:: Exercise requirements ::
Entries follow. Give back exactly the lines starting at the one containing "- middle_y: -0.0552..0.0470" and ending at the one containing "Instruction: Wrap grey", and no other lines.

:: Exercise materials ::
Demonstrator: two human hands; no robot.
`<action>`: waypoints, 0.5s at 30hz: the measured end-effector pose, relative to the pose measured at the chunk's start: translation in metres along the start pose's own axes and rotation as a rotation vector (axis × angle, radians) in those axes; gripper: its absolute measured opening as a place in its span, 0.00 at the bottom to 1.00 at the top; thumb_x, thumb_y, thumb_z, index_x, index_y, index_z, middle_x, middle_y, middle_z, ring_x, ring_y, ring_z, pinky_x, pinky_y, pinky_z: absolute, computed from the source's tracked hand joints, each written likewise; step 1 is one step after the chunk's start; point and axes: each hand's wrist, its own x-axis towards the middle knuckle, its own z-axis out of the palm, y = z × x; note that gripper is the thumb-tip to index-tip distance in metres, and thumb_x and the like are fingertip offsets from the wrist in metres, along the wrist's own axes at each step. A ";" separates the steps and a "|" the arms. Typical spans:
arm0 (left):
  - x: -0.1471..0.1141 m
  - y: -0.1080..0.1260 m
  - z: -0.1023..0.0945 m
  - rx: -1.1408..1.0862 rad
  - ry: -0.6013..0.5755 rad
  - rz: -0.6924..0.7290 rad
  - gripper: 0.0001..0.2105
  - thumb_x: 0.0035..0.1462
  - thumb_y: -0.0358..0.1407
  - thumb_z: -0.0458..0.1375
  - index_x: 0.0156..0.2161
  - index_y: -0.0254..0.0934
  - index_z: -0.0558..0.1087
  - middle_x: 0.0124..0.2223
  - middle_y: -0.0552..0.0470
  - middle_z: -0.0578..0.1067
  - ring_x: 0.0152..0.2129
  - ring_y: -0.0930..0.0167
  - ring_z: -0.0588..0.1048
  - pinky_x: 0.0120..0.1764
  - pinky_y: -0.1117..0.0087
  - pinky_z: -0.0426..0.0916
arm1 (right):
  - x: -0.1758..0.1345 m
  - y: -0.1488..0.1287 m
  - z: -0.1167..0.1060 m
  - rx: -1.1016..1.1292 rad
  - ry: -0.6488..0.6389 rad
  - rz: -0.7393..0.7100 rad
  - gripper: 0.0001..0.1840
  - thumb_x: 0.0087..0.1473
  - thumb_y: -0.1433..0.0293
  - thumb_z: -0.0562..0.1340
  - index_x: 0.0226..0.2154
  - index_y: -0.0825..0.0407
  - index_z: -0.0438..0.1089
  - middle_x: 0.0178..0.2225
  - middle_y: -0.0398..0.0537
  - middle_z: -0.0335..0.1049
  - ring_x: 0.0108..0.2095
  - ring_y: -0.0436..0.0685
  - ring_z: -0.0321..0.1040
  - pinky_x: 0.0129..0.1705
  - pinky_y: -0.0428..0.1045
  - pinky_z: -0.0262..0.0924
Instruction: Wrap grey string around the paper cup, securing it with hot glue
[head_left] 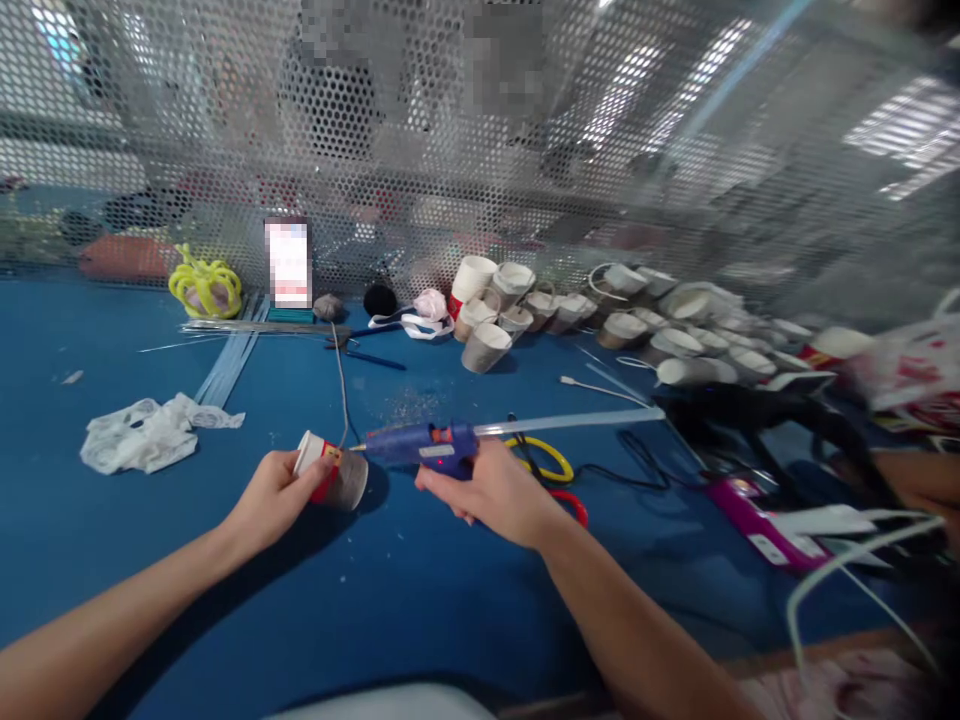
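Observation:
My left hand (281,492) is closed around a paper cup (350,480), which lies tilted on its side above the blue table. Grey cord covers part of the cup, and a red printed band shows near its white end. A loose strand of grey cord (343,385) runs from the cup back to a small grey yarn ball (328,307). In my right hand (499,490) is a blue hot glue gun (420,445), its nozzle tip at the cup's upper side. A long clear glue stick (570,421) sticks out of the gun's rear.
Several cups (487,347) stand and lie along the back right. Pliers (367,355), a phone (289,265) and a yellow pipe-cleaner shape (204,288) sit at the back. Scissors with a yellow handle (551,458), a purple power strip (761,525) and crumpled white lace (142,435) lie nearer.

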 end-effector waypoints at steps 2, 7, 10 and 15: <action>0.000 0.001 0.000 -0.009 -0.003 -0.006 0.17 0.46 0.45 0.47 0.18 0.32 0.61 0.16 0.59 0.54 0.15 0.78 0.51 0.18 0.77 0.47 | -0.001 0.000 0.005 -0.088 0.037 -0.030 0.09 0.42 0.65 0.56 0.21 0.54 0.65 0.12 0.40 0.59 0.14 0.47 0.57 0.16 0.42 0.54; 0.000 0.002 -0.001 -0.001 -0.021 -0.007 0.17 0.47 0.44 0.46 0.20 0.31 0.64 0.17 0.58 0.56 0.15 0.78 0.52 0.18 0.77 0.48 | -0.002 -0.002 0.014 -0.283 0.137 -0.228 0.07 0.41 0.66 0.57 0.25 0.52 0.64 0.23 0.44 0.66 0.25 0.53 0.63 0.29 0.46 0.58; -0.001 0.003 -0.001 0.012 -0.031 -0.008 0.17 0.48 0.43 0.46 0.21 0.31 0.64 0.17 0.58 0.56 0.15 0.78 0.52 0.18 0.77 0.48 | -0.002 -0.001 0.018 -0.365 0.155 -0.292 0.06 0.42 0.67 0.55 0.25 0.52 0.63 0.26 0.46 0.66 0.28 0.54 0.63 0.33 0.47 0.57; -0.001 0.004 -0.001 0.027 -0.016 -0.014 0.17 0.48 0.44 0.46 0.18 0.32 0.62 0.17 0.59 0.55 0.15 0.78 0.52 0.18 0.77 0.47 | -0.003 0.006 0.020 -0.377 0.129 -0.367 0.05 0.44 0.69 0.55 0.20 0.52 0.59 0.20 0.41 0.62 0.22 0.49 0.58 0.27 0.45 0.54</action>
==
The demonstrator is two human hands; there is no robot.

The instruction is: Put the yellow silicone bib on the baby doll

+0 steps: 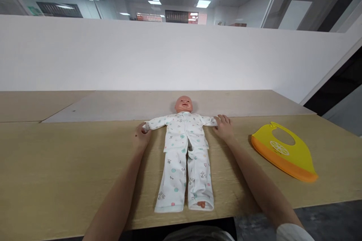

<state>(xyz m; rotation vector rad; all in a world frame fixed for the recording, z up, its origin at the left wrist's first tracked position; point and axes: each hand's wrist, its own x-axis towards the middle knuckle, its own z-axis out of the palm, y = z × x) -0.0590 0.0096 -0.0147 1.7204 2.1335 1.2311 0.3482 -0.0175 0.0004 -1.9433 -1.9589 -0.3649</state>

:: Output below ::
  - middle_y: -0.0552..0.0470
  - middle_z: -0.0578..0.1067
  - ring_x: 0.0152..0.2129
  - ring_y: -0.0930..0.0167
  - ring_z: -0.0588..0.1048
  - pinky_x: 0.0120..0.1764
  - pinky_y: -0.1117..0.0087
  - pinky_z: -0.0426..0.0916
arm1 (right):
  - x: -0.1758..0.1345 m
  - y: -0.1488..0.1287 m
  - z: -0.1167..0.1060 m
  - rx: -1.1016..1.1292 rad
  - ry: -0.6488..0.6389 rad
  - rz: -0.7393..0.7100 rad
  - gripper: 0.0001..0.1840
  - thumb_x: 0.0087..0.1473
  - thumb_y: -0.1433..0.0293
  - thumb_z: -0.0562..0.1340
  - index_x: 0.0226..0.2154
  - index_y: -0.0825..0.0407
  - index_z: -0.0438..0.1089
  - middle_x: 0.0178..0.2225
  - middle_y: -0.0398..0.0537
  - middle_z: -0.0335..0.1049
  - ring_x: 0.0108..0.2095
  - ring_y: -0.0436..0.0685
  - ring_z: -0.0321..0.1040
  - pinky_x: 0.0129..0.1705
  - pinky_y: -0.0428..0.1045
  - pinky_z: -0.0262..0.0924
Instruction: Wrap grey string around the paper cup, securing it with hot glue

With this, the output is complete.